* _TASK DETAILS_
Each line below is to be repeated exactly; any picture is to be left out.

*** Block opens ***

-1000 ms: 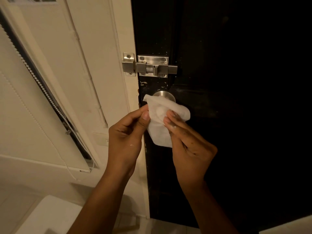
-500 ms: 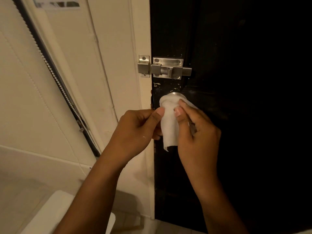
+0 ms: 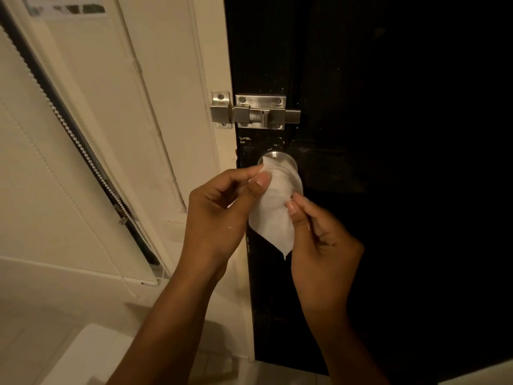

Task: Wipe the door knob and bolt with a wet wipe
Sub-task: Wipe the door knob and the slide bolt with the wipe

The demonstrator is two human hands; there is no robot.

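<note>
One wet wipe hangs over one metal door knob on the black door, covering the knob's lower face and leaving its top rim bare. One steel bolt sits above the knob, slid across into the keeper on the cream door frame. Two hands work the wipe: the left hand pinches its upper left edge between curled thumb and forefinger, and the right hand pinches its right edge low down, fingers curled. Half a second ago the right hand's fingers lay higher across the knob; now it has dropped below it, and the wipe hangs wider, ending in a point. One window blind slants at left.
</note>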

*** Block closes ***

* _TASK OUTPUT_
-1000 ms: 
-500 ms: 
+0 ms: 

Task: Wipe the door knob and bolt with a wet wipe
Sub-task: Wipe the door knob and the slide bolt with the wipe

The demonstrator is two human hands; there is no robot.

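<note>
One wet wipe hangs over one metal door knob on the black door, covering the knob's lower face and leaving its top rim bare. One steel bolt sits above the knob, slid across into the keeper on the cream door frame. Two hands work the wipe: the left hand pinches its upper left edge between curled thumb and forefinger, and the right hand pinches its right edge low down, fingers curled. Half a second ago the right hand's fingers lay higher across the knob; now it has dropped below it, and the wipe hangs wider, ending in a point. One window blind slants at left.
</note>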

No further output is required.